_WHAT THE TASK ASKS_
Begin at the top of the records and copy each line exactly. The line containing "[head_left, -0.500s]" is the last one to include.

_DATA FOR THE TASK_
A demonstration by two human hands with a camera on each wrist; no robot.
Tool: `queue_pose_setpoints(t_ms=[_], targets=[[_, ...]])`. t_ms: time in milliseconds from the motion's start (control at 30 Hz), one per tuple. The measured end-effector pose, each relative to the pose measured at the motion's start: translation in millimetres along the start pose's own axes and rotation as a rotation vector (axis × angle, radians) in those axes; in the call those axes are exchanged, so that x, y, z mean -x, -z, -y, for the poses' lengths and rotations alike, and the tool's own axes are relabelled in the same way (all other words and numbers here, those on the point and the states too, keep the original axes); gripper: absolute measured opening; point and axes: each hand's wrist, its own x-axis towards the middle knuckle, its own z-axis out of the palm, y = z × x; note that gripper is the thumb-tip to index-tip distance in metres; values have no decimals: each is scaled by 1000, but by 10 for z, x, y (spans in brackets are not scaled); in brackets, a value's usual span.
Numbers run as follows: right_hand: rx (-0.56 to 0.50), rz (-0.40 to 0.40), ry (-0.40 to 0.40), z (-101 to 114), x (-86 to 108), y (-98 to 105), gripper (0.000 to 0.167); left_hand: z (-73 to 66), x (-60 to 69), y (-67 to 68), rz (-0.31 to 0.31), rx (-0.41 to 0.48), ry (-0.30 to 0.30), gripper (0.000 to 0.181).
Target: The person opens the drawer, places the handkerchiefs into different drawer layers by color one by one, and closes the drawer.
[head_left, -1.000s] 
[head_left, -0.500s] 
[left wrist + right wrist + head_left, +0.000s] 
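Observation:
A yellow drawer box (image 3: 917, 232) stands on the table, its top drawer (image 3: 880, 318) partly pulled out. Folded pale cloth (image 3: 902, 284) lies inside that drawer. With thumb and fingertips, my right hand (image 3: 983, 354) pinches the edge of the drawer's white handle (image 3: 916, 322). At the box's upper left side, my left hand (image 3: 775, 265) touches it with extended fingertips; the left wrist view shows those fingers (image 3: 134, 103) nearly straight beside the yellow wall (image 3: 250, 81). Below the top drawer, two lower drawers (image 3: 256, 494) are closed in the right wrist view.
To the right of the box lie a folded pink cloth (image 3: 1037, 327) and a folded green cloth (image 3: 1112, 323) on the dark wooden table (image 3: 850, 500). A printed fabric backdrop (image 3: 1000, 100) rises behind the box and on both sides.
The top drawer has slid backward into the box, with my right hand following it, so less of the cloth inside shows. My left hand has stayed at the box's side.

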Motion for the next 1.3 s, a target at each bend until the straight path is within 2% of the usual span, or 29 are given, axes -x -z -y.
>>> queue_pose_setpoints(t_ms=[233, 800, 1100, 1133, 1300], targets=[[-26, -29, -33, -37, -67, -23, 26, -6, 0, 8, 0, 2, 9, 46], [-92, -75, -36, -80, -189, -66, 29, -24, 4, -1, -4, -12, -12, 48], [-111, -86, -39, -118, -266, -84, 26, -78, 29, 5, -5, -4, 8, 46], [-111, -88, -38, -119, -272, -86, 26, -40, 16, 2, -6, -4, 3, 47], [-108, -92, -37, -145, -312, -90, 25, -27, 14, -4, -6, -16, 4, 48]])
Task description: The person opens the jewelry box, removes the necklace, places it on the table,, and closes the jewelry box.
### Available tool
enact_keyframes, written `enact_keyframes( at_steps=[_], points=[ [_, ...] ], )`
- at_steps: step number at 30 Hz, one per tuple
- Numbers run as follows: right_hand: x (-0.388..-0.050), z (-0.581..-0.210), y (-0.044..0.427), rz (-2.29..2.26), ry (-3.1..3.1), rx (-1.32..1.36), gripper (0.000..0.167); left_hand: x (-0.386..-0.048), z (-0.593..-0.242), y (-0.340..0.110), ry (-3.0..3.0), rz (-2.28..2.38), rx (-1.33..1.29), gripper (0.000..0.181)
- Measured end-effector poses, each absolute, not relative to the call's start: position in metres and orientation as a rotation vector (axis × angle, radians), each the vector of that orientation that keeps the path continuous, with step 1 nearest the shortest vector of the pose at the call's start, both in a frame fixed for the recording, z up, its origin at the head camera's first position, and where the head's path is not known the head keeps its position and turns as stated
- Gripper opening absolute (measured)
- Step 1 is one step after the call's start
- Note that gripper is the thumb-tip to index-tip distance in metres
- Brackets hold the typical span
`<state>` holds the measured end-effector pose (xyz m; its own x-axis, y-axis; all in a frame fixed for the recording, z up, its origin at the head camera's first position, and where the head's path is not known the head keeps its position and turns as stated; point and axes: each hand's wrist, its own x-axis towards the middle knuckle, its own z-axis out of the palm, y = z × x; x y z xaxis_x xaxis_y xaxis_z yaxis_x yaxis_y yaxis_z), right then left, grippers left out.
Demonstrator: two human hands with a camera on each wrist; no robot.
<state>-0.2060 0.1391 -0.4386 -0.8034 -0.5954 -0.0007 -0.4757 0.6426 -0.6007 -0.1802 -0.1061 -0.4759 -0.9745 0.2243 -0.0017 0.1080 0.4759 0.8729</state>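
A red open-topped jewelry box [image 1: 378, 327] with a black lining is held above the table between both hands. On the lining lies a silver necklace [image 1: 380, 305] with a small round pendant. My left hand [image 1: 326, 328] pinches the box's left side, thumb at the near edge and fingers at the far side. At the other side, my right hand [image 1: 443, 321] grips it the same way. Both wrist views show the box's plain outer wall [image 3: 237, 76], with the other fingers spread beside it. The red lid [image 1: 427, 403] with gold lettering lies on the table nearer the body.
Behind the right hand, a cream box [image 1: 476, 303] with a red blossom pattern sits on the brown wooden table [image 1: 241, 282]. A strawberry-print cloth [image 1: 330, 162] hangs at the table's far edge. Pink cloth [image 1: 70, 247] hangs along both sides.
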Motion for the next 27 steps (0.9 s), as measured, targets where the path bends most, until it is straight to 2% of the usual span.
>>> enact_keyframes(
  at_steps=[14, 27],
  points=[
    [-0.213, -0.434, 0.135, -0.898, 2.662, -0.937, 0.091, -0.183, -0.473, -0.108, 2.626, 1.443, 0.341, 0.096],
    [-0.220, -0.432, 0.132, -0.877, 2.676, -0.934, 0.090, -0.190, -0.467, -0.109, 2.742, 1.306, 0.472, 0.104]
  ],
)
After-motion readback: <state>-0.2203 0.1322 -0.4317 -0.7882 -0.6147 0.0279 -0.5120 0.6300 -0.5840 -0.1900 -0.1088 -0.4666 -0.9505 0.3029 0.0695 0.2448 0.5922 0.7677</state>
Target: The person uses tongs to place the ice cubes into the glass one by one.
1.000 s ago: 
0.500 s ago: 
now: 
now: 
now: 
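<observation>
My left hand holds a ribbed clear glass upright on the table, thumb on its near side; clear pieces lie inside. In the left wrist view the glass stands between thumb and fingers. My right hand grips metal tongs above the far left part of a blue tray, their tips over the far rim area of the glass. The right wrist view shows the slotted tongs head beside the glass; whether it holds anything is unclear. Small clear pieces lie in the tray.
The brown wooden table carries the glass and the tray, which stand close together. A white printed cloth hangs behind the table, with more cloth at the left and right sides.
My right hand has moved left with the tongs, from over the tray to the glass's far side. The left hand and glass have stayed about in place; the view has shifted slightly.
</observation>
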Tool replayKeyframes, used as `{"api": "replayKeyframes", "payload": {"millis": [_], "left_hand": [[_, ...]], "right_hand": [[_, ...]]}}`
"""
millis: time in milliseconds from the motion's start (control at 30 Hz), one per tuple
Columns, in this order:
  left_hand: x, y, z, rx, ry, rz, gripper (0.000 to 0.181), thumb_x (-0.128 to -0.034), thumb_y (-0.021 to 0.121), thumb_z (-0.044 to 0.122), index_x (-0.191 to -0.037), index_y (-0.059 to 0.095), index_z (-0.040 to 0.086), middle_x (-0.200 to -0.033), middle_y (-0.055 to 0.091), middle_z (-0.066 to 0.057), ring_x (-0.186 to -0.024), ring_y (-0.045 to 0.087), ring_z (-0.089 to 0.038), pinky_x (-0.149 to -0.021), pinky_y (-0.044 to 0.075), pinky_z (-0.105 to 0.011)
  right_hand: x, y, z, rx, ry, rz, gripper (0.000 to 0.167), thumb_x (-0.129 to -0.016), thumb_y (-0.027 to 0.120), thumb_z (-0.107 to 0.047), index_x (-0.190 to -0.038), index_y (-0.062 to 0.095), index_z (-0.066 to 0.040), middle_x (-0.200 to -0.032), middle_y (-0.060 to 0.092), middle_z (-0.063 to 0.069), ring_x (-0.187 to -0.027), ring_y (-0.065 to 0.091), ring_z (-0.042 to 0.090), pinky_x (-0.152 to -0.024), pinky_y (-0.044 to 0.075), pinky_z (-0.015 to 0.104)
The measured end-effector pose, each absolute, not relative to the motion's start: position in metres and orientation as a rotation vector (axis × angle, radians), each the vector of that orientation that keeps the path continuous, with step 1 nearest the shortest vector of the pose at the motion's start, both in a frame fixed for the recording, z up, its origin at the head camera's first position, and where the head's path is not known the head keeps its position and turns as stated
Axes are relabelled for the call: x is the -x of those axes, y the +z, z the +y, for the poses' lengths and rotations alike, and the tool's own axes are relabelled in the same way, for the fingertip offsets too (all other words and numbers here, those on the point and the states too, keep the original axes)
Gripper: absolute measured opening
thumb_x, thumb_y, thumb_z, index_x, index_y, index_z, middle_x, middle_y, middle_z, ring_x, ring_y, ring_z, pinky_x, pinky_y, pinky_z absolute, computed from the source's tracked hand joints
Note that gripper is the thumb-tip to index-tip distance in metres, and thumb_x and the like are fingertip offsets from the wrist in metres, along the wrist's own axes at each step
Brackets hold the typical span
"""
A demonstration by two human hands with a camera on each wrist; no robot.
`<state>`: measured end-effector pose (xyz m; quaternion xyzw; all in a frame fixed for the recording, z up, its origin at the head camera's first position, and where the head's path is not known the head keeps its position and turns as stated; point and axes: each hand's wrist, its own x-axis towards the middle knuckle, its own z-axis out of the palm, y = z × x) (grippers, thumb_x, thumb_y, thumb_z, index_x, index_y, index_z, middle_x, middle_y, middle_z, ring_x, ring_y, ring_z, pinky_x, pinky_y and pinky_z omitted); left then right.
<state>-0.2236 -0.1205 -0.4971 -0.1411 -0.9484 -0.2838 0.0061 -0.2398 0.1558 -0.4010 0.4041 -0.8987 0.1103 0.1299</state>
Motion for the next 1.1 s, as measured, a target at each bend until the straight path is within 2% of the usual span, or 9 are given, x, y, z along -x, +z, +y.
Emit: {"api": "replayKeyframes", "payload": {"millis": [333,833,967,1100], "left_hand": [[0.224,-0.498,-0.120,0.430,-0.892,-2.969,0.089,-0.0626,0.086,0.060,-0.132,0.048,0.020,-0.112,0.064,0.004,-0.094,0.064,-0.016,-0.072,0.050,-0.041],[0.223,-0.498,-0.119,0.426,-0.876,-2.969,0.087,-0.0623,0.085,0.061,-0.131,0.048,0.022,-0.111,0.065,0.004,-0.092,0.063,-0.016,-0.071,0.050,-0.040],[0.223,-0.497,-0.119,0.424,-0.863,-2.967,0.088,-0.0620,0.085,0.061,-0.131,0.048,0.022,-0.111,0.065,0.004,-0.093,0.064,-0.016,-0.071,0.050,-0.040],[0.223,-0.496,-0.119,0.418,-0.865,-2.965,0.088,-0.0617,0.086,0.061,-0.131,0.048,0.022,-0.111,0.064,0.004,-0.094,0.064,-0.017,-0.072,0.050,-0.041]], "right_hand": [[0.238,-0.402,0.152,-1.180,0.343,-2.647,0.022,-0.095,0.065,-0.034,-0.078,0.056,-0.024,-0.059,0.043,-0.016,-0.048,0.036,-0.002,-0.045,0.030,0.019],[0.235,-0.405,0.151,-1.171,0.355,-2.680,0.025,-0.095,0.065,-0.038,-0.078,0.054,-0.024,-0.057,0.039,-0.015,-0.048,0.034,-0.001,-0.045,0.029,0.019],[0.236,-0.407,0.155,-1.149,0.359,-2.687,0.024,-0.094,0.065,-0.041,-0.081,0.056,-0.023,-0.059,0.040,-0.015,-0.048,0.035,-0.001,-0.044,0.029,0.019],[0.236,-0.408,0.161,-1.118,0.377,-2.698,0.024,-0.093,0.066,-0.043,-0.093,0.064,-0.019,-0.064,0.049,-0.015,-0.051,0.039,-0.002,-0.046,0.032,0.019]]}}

_EXERCISE ANSWER_
A demonstration by two human hands with a camera on each wrist; no robot.
Tool: `queue_pose_setpoints(t_ms=[_], targets=[[_, ...]])`. t_ms: time in milliseconds from the motion's start (control at 30 Hz), one per tuple. The measured end-effector pose, each relative to the pose measured at the motion's start: translation in millimetres along the start pose's own axes and rotation as a rotation vector (axis × angle, radians) in those axes; in the call those axes are exchanged, so that x, y, z mean -x, -z, -y, for the poses' lengths and rotations alike, and the tool's own axes are relabelled in the same way (all other words and numbers here, those on the point and the states too, keep the original axes); gripper: absolute measured opening; point and axes: each hand's wrist, its own x-axis towards the middle knuckle, its own z-axis out of the palm, y = z × x; note that gripper is the thumb-tip to index-tip distance in metres; values have no decimals: each is scaled by 1000, but by 10 for z, x, y (spans in brackets are not scaled); in brackets, a value's usual span.
Numbers run as follows: right_hand: rx (-0.56 to 0.50), rz (-0.40 to 0.40), ry (-0.40 to 0.40), z (-101 to 114), x (-86 to 108), y (-98 to 105), gripper (0.000 to 0.167); left_hand: z (-73 to 66), x (-60 to 69), y (-67 to 68), rz (-0.31 to 0.31), rx (-0.41 to 0.48), ry (-0.30 to 0.30), gripper (0.000 to 0.181).
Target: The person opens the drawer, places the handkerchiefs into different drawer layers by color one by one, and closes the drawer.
[head_left, -1.000s] 
[head_left, -0.500s] 

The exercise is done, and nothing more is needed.